Problem to work on >> Pictures aside, the data must be reproduced exactly.

Stored data >>
########
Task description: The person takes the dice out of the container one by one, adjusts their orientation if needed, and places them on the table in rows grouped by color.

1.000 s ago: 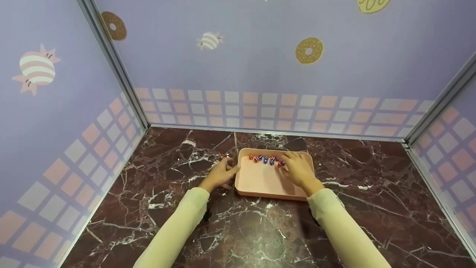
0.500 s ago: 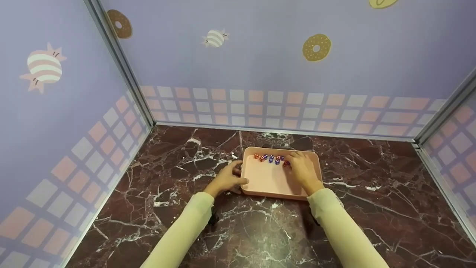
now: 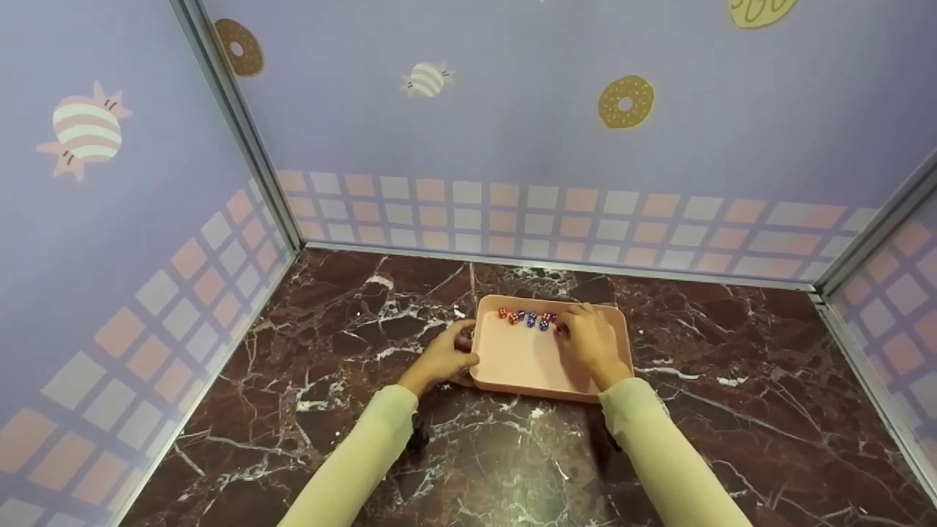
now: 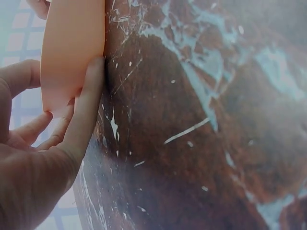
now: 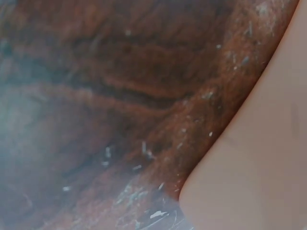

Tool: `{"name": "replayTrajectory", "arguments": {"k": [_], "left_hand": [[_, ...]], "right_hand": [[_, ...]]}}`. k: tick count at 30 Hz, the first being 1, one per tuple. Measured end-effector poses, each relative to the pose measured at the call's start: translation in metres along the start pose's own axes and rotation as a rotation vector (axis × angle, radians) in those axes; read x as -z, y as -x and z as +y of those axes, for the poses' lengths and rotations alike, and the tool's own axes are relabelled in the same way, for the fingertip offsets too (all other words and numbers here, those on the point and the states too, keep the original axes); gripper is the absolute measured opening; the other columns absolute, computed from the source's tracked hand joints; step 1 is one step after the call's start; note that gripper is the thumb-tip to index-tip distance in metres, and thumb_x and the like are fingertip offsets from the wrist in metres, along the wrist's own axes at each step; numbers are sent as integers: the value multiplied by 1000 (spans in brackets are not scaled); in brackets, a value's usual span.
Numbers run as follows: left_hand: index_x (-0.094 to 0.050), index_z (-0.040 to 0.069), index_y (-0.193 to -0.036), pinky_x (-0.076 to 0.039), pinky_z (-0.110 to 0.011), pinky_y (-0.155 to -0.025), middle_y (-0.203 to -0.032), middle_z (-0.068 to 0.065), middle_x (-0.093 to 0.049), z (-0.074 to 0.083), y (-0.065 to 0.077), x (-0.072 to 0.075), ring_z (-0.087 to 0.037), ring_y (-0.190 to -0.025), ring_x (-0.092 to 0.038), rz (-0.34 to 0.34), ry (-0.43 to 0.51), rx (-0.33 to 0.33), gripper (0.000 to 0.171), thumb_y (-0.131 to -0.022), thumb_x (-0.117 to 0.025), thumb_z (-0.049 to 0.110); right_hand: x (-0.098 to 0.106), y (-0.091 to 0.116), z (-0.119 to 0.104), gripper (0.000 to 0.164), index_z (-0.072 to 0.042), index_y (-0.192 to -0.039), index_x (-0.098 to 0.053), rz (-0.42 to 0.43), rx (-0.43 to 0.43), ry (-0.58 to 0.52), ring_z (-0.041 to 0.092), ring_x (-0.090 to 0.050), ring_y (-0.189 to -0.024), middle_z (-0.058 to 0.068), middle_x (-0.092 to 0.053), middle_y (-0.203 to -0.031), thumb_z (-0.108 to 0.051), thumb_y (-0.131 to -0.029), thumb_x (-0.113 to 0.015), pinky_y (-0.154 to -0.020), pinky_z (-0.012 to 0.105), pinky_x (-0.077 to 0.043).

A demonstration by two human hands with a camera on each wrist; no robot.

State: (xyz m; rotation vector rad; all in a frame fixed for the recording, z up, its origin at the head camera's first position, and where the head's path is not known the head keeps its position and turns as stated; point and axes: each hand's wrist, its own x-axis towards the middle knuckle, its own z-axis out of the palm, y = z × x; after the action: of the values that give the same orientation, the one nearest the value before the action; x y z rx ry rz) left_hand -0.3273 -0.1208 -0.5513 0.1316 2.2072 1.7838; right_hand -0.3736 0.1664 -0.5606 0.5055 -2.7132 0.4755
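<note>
A shallow pink tray (image 3: 520, 359) lies on the dark marbled tabletop. Red dice (image 3: 514, 319) and blue dice (image 3: 531, 320) stand in an uneven row along its far side. My left hand (image 3: 443, 357) grips the tray's left wall, thumb at the rim; in the left wrist view the fingers (image 4: 88, 103) press the outside of that wall. Over the right part of the tray, my right hand (image 3: 591, 340) pinches a red die (image 3: 561, 329), mostly hidden by the fingertips. Only marbled surface and a smooth pink wall appear in the right wrist view, without the hand.
A lilac back wall (image 3: 512, 110) with printed sweets and a checked band rises behind the tabletop (image 3: 351, 315). Similar panels stand on both sides, joined by metal corner posts (image 3: 241, 132). The tray's raised rim surrounds the dice.
My left hand has closed on the tray's left wall, which it was only beside before. My right fingertips have come over the dice at the row's right end. The head view has shifted slightly.
</note>
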Motion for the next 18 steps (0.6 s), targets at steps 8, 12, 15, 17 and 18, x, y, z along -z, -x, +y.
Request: {"name": "replayTrajectory", "arguments": {"k": [8,12,15,17,18], "left_hand": [[-33,4,-163,-69,-53,-69,-133,-33,-54,0,3,1,-39,-96,-72,-31,31,-6,81,-87,-56,-11],[-33,2,-163,-69,-54,-68,-132,-35,-53,3,2,0,-42,-98,-71,-38,26,-33,80,-87,-55,-12],[-32,1,-163,-69,-54,-68,-131,-35,-54,3,3,-1,-42,-96,-72,-41,24,-45,80,-87,-55,-12],[-32,1,-163,-69,-53,-66,-130,-34,-54,0,4,-2,-40,-95,-72,-41,17,-51,80,-87,-55,-12],[-31,0,-163,-69,-53,-65,-129,-34,-54,-2,6,-2,-39,-94,-72,-43,14,-57,81,-86,-55,-12]], "right_hand": [[3,-4,-3,6,-7,-79,-78,-3,29,39,35,-59,-95,8,-72,-96,-2,-82,-79,-82,51,-56],[5,-8,0,8,-6,-78,-79,20,98,75,35,-58,-92,9,-75,-95,1,-80,-81,-83,51,-54],[5,-9,1,11,-7,-76,-79,17,113,85,34,-57,-90,8,-75,-94,4,-78,-80,-81,49,-56],[5,-7,0,13,-8,-75,-79,-10,92,80,33,-57,-90,7,-74,-94,5,-79,-80,-79,47,-59],[4,-6,0,15,-8,-75,-79,-25,78,76,33,-57,-89,7,-74,-94,6,-79,-79,-78,46,-60]]}}
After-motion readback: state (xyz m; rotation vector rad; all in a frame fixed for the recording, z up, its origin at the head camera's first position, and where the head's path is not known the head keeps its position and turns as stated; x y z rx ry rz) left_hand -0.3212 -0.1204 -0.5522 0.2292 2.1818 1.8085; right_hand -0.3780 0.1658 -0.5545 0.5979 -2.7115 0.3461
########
Exercise answer >>
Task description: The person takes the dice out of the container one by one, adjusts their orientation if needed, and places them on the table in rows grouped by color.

1.000 s ago: 
0.500 s ago: 
now: 
now: 
now: 

Tool: `{"name": "replayTrajectory", "arguments": {"k": [_], "left_hand": [[_, ...]], "right_hand": [[_, ...]]}}`. k: tick count at 30 Hz, the first being 1, one per tuple. Measured end-effector poses, each relative to the pose measured at the call's start: translation in metres along the start pose's own axes and rotation as a rotation vector (axis × angle, radians) in those axes; read x as -z, y as -x and z as +y of those axes, for the poses' lengths and rotations alike, and the tool's own axes are relabelled in the same way, for the fingertip offsets too (all other words and numbers here, those on the point and the states too, keep the original axes); gripper is the absolute measured opening; the other columns absolute, computed from the source's tracked hand joints; step 1 is one step after the call's start; note that gripper is the thumb-tip to index-tip distance in metres, and thumb_x and the like are fingertip offsets from the wrist in metres, along the wrist's own axes at each step; numbers are sent as integers: the value multiplied by 1000 (spans in brackets are not scaled); in brackets, a value's usual span.
Numbers run as follows: left_hand: index_x (-0.094 to 0.050), index_z (-0.040 to 0.069), index_y (-0.193 to -0.036), pinky_x (-0.076 to 0.039), pinky_z (-0.110 to 0.011), pinky_y (-0.155 to -0.025), middle_y (-0.203 to -0.032), middle_z (-0.068 to 0.065), middle_x (-0.093 to 0.049), z (-0.074 to 0.083), y (-0.065 to 0.077), x (-0.072 to 0.075), ring_z (-0.087 to 0.037), ring_y (-0.190 to -0.025), ring_x (-0.092 to 0.038), rz (-0.34 to 0.34), ry (-0.43 to 0.51), rx (-0.33 to 0.33), gripper (0.000 to 0.171), thumb_y (-0.131 to -0.022), thumb_x (-0.117 to 0.025), thumb_z (-0.049 to 0.110); right_hand: x (-0.098 to 0.106), y (-0.091 to 0.116), z (-0.119 to 0.104), gripper (0.000 to 0.164), index_z (-0.072 to 0.042), index_y (-0.192 to -0.039), index_x (-0.098 to 0.053), rz (-0.42 to 0.43), rx (-0.43 to 0.43), ry (-0.58 to 0.52), ring_z (-0.041 to 0.092), ring_x (-0.090 to 0.050), ring_y (-0.189 to -0.024), middle_z (-0.058 to 0.068), middle_x (-0.092 to 0.053), middle_y (-0.203 to -0.031), thumb_z (-0.108 to 0.051), thumb_y (-0.131 to -0.029), thumb_x (-0.113 to 0.015), pinky_y (-0.154 to -0.020), pinky_z (-0.012 to 0.105), pinky_x (-0.077 to 0.043).

A demonstration by two human hands with a camera on each wrist; no robot.

State: (xyz m; rotation vector rad; all in a frame fixed for the recording, z up, its origin at the head camera's first position, and where the head's path is not known the head keeps its position and turns as stated; point and axes: each hand's wrist, its own x-axis towards the middle knuckle, its own z-axis out of the palm, y = z × x; after the action: of the values that give the same orientation, the one nearest the value before the action; x y z rx ry rz) left_hand -0.3273 -0.1208 -0.5513 0.1316 2.2072 1.7838; right_hand -0.3736 0.1664 -0.5606 0.5055 -2.7132 0.4755
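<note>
A shallow pink tray (image 3: 520, 359) lies on the dark marbled tabletop. Red dice (image 3: 514, 319) and blue dice (image 3: 531, 320) stand in an uneven row along its far side. My left hand (image 3: 443, 357) grips the tray's left wall, thumb at the rim; in the left wrist view the fingers (image 4: 88, 103) press the outside of that wall. Over the right part of the tray, my right hand (image 3: 591, 340) pinches a red die (image 3: 561, 329), mostly hidden by the fingertips. Only marbled surface and a smooth pink wall appear in the right wrist view, without the hand.
A lilac back wall (image 3: 512, 110) with printed sweets and a checked band rises behind the tabletop (image 3: 351, 315). Similar panels stand on both sides, joined by metal corner posts (image 3: 241, 132). The tray's raised rim surrounds the dice.
My left hand has closed on the tray's left wall, which it was only beside before. My right fingertips have come over the dice at the row's right end. The head view has shifted slightly.
</note>
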Motion for the next 18 steps (0.6 s), targets at steps 8, 12, 15, 17 and 18, x, y, z along -z, -x, +y.
Request: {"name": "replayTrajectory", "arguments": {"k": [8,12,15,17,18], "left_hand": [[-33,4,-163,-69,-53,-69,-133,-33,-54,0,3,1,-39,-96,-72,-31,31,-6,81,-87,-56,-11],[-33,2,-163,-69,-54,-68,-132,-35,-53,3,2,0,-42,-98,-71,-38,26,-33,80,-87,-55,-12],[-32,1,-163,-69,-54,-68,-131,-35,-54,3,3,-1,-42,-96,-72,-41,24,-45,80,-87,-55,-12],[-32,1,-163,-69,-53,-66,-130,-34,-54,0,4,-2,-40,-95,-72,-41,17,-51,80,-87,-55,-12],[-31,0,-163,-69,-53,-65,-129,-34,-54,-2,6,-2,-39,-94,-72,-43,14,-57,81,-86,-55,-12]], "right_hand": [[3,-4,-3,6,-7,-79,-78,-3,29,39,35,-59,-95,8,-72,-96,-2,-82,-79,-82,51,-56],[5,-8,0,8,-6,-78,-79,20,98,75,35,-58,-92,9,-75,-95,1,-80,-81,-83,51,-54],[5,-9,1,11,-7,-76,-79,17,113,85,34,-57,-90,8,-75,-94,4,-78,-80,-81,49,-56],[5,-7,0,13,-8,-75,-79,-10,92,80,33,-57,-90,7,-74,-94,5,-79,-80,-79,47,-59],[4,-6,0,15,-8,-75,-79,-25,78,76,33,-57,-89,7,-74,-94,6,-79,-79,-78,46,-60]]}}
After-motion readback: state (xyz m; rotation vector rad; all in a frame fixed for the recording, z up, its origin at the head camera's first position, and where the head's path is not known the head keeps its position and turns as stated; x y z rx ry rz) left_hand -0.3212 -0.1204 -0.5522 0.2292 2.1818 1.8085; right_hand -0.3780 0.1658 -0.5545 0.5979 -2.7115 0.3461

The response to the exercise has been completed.